Postal union seeks members' help promoting changes
One of the nation's largest postal unions wants its members to do less griping and more to make sure that the U.S. Postal Service secures the changes it needs to stay afloat.
Cliff Guffey, president of the American Postal Workers Union, said his group needs to stop "acting as a grievance machine" and instead focus on lobbying Congress to enact changes in how the Postal Service pays workers and retirees.
USPS pays about $5 billion annually to pre-fund future retiree health benefits, a unique cost that postal officials and union leaders think is an unfair financial burden on an already cash-strapped agency.
"When unions, mailers and postal management try to rectify this misguided policy, some politicians erroneously characterize it as a 'bailout,' " Guffey wrote in a recent letter to union members.
APWU, which represents about 220,000 active and retired postal workers, and the Postal Service are negotiating a new multiyear contract for postal clerks, custodians, drivers, mechanics and administrative staffers.
Guffey's letter does not signal that the union is ceding ground in the negotiations, spokeswoman Sally Davidow said Tuesday.
"We're not moving away from filing grievances, but we want to get our leaders more involved in the political process," Davidow said. "Our people need to be out there talking to politicians about these changes."

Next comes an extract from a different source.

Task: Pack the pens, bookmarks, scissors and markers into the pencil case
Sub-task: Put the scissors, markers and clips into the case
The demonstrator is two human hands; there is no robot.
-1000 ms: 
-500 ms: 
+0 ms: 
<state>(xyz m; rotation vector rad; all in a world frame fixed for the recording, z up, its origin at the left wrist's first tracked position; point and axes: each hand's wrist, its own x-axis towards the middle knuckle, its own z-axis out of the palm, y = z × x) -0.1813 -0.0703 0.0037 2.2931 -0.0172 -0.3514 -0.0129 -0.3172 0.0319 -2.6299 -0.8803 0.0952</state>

In addition to changing how USPS funds future retiree benefits, Postmaster General Patrick R. Donahoe is pushing for greater flexibility in setting delivery routes and schedules and closing unprofitable branches - a potential savings tactic that is prohibited by federal law. APWU and other unions generally oppose his proposals, believing Congress could rectify the Postal Service's perilous financial condition by allowing it to fund future health-care benefits as workers retire.
In an interview late last week, Donahoe said he appreciates that union leaders understand the need to change how USPS pays retirees.
"They are looking at the challenges that we have with the same 'Oh, my goodness' that everybody else does," Donahoe said. "We've reduced [the] head count by 225,000 people since the year 2000. There are very few labor unions in the world that wouldn't be jumping up and down ranting and raving about that.
"They know what we're facing from a financial perspective," he added. "They know what's going on. They know what we've got on the table with them, and they have to make some decisions."